Each line of the material that mentions the word "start" is to be copied.

----

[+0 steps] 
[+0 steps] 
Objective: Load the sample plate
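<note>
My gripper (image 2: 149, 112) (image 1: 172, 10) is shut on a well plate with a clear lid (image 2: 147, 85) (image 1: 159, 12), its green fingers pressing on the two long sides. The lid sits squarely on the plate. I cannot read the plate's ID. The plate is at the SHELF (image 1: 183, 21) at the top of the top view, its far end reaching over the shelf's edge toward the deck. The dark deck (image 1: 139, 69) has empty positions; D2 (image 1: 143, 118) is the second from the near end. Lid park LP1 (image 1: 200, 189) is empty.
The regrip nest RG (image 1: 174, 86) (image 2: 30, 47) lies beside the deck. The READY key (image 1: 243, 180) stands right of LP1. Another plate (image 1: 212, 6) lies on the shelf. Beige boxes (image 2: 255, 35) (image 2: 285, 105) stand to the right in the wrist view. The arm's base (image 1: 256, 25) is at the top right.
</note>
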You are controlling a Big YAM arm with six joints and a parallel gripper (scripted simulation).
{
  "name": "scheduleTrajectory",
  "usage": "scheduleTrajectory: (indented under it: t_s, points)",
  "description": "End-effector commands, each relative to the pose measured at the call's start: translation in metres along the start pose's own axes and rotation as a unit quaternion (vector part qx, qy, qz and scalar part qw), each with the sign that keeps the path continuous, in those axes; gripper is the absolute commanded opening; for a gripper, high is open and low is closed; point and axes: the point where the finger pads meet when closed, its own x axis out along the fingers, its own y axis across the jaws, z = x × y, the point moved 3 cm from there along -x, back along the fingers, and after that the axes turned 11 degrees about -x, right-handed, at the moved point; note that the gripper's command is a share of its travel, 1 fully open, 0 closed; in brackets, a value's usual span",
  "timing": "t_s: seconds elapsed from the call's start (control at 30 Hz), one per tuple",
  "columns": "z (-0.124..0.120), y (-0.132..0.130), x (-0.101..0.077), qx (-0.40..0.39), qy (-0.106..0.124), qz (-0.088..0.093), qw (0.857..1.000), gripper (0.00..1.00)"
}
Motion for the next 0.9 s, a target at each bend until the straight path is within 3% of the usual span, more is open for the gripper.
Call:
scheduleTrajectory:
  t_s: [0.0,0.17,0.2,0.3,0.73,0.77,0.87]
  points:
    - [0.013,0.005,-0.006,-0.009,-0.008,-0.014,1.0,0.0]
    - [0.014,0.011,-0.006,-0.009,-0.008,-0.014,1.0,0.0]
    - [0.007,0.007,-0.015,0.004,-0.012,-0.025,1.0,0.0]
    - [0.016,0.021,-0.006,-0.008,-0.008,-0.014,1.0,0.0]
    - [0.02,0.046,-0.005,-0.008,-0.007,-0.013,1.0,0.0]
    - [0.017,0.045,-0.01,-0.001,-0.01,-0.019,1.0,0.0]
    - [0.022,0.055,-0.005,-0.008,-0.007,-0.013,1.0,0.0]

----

> [EXPECTED ANSWER]
  "description": "End-effector commands, each relative to the pose measured at the call's start: translation in metres along the start pose's own axes and rotation as a unit quaternion (vector part qx, qy, qz and scalar part qw), each with the sign that keeps the path continuous, in those axes; gripper is the absolute commanded opening; for a gripper, high is open and low is closed; point and axes: the point where the finger pads meet when closed, its own x axis out along the fingers, its own y axis across the jaws, z = x × y, the point moved 3 cm from there along -x, back along the fingers, and after that the axes turned 11 degrees about -x, right-handed, at the moved point; note that the gripper's command is a share of its travel, 1 fully open, 0 closed; in brackets, a value's usual span",
  "timing": "t_s: seconds elapsed from the call's start (control at 30 Hz), one per tuple",

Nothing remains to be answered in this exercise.